Adolescence is an ideal time for teenagers to develop healthy short- and long-term lifestyle goals. A teenager might set goals, such as eating nutritious meals, exercising several times a week, engaging in word puzzles or computer games that challenge his mind and getting enough sleep. Short-term healthy lifestyle goals often turn into long-term goals, once they become consistent and habitual. Teens can also establish long-term goals to refrain from engaging in activities that are harmful to their health, such as smoking, alcohol abuse and excessive consumption of junk food. Teens who engage in these unhealthy activities are significantly unhappier than teens who don't, according to a long-term study of 5,000 young people by the Economic and Social Research Council (ESRC), appearing in Science Daily.
Teens can establish long-term personal finance goals so they are prepared to meet financial demands in the future. A teenager might set up a savings account, invest in a college savings program or request mutual bonds from relatives for Christmas or birthdays. Some of those investments require parental consent, so parents might need to co-sign on the accounts until the teen becomes an adult. Parents can also help their teenager create and live within a budget, so she is prepared to do that as an adult.

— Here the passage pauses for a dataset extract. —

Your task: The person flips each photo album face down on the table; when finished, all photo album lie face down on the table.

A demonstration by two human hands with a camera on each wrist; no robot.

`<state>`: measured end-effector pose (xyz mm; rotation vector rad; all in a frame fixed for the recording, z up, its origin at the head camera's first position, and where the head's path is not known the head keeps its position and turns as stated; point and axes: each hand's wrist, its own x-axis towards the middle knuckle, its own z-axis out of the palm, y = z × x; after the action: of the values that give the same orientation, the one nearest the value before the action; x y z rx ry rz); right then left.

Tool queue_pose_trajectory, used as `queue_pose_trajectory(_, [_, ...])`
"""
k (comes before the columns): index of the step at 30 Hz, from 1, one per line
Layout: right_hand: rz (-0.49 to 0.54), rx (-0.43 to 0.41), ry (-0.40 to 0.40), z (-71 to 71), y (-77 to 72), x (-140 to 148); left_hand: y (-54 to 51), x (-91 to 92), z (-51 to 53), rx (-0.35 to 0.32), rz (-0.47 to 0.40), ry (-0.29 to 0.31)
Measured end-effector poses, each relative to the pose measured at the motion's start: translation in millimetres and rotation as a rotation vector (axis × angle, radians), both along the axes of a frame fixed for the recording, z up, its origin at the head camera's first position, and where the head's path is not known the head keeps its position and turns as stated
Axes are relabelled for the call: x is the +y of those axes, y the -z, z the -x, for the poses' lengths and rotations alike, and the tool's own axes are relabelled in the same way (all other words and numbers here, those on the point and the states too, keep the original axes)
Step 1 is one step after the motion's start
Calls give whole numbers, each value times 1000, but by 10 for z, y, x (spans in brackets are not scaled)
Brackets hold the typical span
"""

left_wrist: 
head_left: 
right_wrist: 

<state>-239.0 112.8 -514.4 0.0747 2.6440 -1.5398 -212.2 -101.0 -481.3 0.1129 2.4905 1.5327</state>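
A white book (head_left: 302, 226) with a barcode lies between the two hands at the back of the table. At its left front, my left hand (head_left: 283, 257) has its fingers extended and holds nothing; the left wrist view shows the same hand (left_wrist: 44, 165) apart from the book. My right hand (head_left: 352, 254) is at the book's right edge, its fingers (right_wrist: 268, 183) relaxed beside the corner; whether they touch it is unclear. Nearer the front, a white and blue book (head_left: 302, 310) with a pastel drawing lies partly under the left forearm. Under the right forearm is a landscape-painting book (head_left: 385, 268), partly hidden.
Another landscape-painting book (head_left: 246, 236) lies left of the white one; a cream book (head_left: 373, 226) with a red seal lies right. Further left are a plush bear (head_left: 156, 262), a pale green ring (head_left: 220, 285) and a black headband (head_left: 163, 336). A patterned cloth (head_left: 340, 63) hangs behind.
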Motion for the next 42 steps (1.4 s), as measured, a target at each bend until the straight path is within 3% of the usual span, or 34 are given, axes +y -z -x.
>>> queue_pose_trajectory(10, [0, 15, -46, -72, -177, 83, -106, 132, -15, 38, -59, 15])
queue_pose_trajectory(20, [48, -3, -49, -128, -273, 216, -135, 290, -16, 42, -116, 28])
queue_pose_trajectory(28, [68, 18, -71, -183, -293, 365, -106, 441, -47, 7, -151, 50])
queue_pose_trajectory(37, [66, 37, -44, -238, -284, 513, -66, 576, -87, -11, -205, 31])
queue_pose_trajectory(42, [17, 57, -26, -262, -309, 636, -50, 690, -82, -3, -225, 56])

Parents are the top influence on teens when it comes to money, so helping teens set financial goals should be a priority, says Don Civgin, president of Allstate Financial, on the Accounting Tomorrow website.

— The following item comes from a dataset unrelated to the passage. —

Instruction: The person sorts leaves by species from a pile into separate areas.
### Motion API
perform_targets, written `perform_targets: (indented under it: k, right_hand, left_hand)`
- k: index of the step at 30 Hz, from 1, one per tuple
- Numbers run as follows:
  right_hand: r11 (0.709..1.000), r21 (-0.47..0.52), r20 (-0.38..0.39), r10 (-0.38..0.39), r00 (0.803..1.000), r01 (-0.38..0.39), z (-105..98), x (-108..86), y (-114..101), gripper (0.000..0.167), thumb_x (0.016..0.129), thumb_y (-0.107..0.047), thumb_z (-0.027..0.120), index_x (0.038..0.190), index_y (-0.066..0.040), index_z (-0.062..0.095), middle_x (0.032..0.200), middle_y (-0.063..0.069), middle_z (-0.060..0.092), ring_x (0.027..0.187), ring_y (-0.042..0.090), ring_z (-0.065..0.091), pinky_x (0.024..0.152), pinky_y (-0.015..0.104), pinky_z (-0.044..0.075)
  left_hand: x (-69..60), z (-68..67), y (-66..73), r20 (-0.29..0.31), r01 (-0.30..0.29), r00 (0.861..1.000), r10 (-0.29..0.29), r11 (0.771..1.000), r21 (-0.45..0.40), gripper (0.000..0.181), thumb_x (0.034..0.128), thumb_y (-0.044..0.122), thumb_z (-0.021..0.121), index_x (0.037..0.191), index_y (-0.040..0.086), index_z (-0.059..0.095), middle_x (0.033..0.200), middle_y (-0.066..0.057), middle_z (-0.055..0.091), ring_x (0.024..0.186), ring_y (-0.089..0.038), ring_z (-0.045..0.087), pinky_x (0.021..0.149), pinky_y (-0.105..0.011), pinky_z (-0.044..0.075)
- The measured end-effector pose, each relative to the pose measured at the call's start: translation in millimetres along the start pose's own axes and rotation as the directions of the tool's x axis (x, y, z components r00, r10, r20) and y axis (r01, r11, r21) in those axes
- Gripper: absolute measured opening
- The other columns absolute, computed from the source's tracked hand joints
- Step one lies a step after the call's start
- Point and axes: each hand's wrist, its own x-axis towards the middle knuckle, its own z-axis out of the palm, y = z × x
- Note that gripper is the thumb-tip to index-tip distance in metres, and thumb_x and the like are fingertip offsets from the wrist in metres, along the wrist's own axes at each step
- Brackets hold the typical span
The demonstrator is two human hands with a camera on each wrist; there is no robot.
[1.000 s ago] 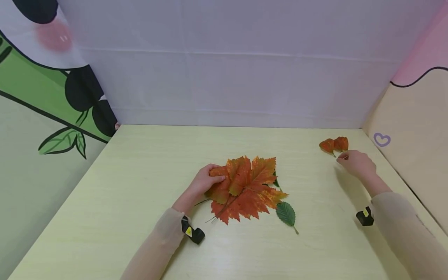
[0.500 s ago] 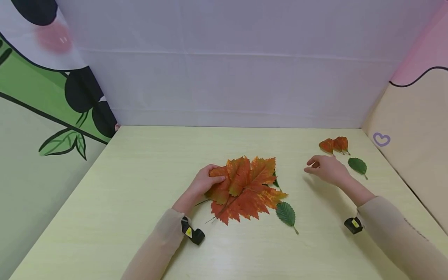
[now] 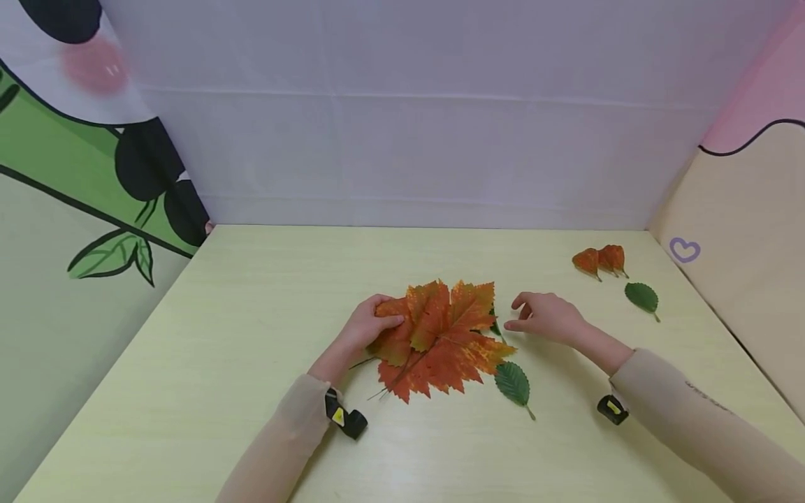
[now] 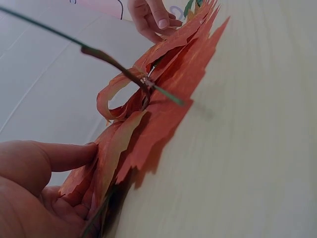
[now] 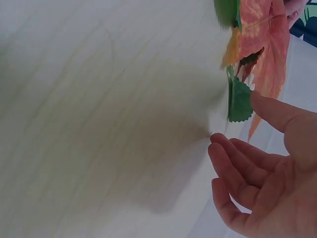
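In the head view my left hand (image 3: 363, 327) pinches the left edge of a pile of orange-red maple leaves (image 3: 446, 339), thumb on top. The left wrist view shows that thumb and fingers gripping a red leaf (image 4: 106, 158), and a thin stem (image 4: 106, 58) crosses the foreground. Just right of the pile, my right hand (image 3: 552, 320) hovers with fingers loosely bent and apart, holding nothing. Nearest to it is a small green leaf (image 5: 240, 101), mostly hidden under the pile in the head view. A second green leaf (image 3: 512, 382) pokes out at the pile's lower right.
Small orange leaves (image 3: 600, 260) lie in a row at the table's back right. A single green leaf (image 3: 642, 297) lies just in front of them. The pale wooden table (image 3: 189, 391) meets a plain backdrop behind and printed panels at both sides.
My right hand has let go of a green leaf in front of the small orange leaves and moved left to the pile's right side. The left hand has stayed put, gripping the maple leaves.
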Motion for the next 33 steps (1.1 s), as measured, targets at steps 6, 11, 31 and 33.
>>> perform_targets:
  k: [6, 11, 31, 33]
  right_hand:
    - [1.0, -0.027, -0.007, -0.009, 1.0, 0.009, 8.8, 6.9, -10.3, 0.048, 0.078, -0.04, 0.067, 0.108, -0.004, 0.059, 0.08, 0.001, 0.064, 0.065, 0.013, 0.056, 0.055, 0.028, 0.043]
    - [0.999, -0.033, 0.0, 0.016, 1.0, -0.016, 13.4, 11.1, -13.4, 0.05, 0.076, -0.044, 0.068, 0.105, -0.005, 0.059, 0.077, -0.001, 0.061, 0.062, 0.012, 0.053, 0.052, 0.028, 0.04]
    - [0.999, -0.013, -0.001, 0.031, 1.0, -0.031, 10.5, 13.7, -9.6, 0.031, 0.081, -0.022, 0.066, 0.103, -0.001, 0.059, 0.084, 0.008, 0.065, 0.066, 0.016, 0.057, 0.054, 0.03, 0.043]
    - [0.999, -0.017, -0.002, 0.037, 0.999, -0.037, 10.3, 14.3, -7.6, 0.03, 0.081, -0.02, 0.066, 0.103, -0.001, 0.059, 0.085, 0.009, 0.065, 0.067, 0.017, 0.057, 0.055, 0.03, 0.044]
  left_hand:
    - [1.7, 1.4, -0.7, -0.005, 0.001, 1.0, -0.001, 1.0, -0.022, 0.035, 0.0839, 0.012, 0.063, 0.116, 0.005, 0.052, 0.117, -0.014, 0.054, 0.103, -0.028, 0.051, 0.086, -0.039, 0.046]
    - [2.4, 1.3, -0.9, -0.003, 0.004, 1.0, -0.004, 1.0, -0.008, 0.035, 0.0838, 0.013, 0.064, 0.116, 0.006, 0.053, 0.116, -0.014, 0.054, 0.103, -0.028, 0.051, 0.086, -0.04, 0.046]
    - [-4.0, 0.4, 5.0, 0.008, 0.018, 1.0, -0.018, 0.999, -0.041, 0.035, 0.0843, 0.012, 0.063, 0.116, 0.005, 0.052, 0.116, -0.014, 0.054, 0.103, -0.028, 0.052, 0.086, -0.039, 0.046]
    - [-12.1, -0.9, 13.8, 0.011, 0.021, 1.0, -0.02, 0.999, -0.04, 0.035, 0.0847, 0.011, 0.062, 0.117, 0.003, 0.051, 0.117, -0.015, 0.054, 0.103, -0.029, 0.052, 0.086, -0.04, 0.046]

Some teens might include specific dreams and desires in their long-term goal list. A teenager might include relationship goals, marriage plans, child-raising hopes, expected property purchases and material-possession goals. Those who want to travel, participate in philanthropic ventures or invest in hobbies should also include those long-term plans in their goal list. Even though some goals aren't tangible, teens might also list character goals, such as being generous, showing compassion, being a good parent and displaying integrity, as intended long-term goals.